• EDITORIALE: IL BASKET IN CATTEDRA, IL CALCIO DIETRO ALLA LAVAGNA •

17/7/2005

(Carmine Casella) - Da tempo, nel mondo dello sport italiano, è stato lanciato l’allarme sulla sua condizione economica, in particolare in quelli di squadra, dove gran parte dei proprietari di tali compagini sono sull’orlo della bancarotta , spendendo per la gestione tanto e introitando poco.
Con i suoi non pochi difetti, il basket italico, però, da qualche anno a questa parte, riesce a dare lezione rispetto al ben più ricco calcio. La dirigenza federale della palla a spicchi, a differenza degli omologhi della pedata, si è dimostrata molto più coraggiosa cancellando dalla geografia della pallacanestro piazze storiche come Bologna, sponda Virtus, e Pesaro. Tradotto in termini calcistici, è come se Carraro avesse lasciato fuori società come Inter e Lazio.
Anche la Juve del basket, ovvero l’Olimpia Milano, stava avendo analoga sorte delle due società su-indicate, essendo stata salvata in extremis grazie all’intervento di fior di imprenditori meneghini come Galliani, Moratti e Armani, che hanno affiancato, e rinforzato, la compagine guidata da Giorgio Corbelli.
Questo per dirvi come nel mondo dei canestri ci sia un minimo di serietà nel valutare i bilanci delle società di serie A, senza avere riguardo per nessuno.

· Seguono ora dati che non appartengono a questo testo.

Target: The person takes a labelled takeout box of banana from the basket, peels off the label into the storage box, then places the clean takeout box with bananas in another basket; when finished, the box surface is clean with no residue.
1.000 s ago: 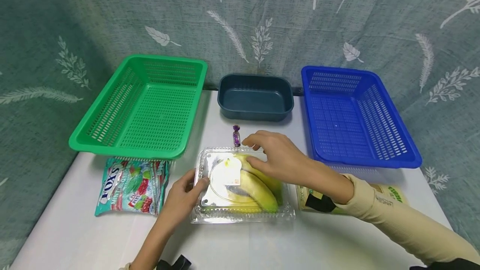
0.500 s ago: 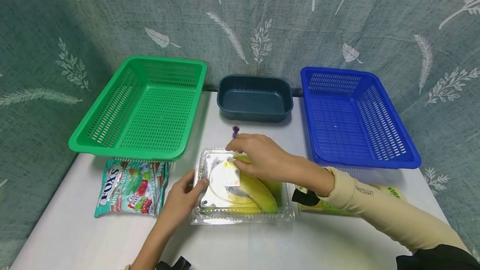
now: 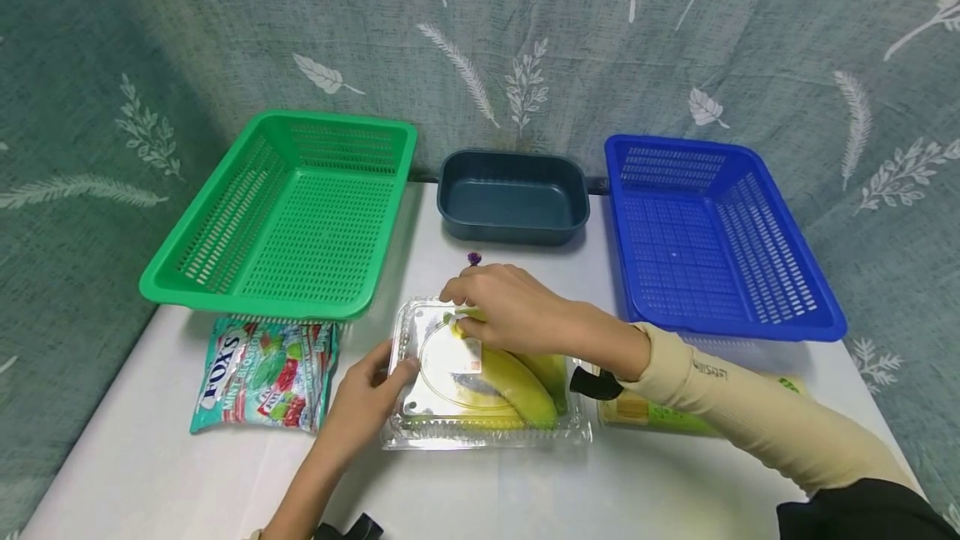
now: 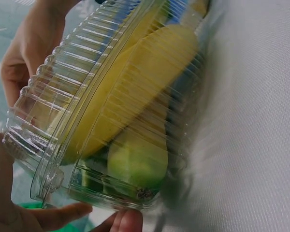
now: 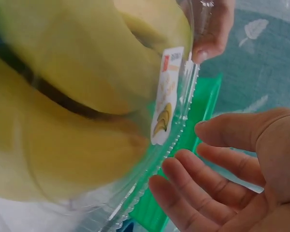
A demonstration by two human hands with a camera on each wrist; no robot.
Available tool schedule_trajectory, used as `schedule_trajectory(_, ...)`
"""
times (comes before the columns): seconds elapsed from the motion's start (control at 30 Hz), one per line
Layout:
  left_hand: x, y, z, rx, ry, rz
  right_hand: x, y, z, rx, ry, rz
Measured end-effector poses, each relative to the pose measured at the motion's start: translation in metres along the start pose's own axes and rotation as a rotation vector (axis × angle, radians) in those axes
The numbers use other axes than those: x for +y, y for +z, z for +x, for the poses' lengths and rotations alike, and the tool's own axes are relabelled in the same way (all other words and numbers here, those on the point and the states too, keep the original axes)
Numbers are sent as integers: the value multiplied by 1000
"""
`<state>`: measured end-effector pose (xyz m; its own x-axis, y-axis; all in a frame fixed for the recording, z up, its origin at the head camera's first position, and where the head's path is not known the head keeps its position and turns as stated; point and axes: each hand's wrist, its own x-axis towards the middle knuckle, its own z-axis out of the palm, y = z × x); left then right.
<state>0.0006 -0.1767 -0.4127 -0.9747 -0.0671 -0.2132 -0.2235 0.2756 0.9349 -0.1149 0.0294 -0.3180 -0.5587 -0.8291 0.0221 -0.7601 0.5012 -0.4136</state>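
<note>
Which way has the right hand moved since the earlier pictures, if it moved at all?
Yes: in the head view, the right hand has moved left, closer to the green basket, which stayed put.

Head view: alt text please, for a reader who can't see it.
A person's left hand grips the side of a clear rectangular plastic box of yellow bananas on a white table, the right hand above it. Behind stand a rectangular green plastic basket, a dark teal oblong container and a rectangular blue plastic basket.

The right sleeve [image 3: 750, 411] is beige with dark lettering [image 3: 709, 370], a black strap [image 3: 596, 384] beside its cuff, black cloth [image 3: 847, 511] at its near end.
</note>
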Motion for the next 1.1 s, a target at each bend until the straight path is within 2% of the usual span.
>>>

Totalmente diversa è l’analisi sulla contabilità calcistica, con i presidenti di A e B autori di una “tremontiana” finanza creativa, coprendo magicamente una passività di bilancio da codice penale, il tutto avallato dai compiacenti vertici di Figc e Lega calcio, buoni soltanto a far giustizia di chi non ha a disposizione un padrino politico pronto ad organizzare una crociata per salvare questa o quella società. Paradossale è stato ciò che è accaduto quest’anno, ovvero uno spareggio per la promozione nella massima serie disputato dalle “bancarottiere” Torino e Perugia.
Per questi motivi, ed anche per altri non citati, ne abbiamo francamente abbastanza di una disciplina dove la distribuzione delle risorse (diritti TV, Totocalcio etc.) non è ripartita in maniera equilibrata, come avviene nel mondo sportivo professionistico per eccellenza, quello americano, che vengono indirizzate invece esclusivamente verso due o tre soggetti. Ne abbiamo le tasche piene di uno sport dove la lotta per vincere il campionato è ristretta a due formazioni, aumentando la noia verso un torneo, quello di serie A, che ha perso tantissimo appeal negli ultimi 15 anni. Soprattutto, ci siamo stufati di vedere maltrattato il pubblico calcistico, ovvero i veri finanziatori del mondo della pedata, non tutelato adeguatamente dai ricorsivi scandali scommesse o finanziari. Stiano attenti, perché la pazienza degli amanti del calcio della nostra Penisola ha pur sempre un limite.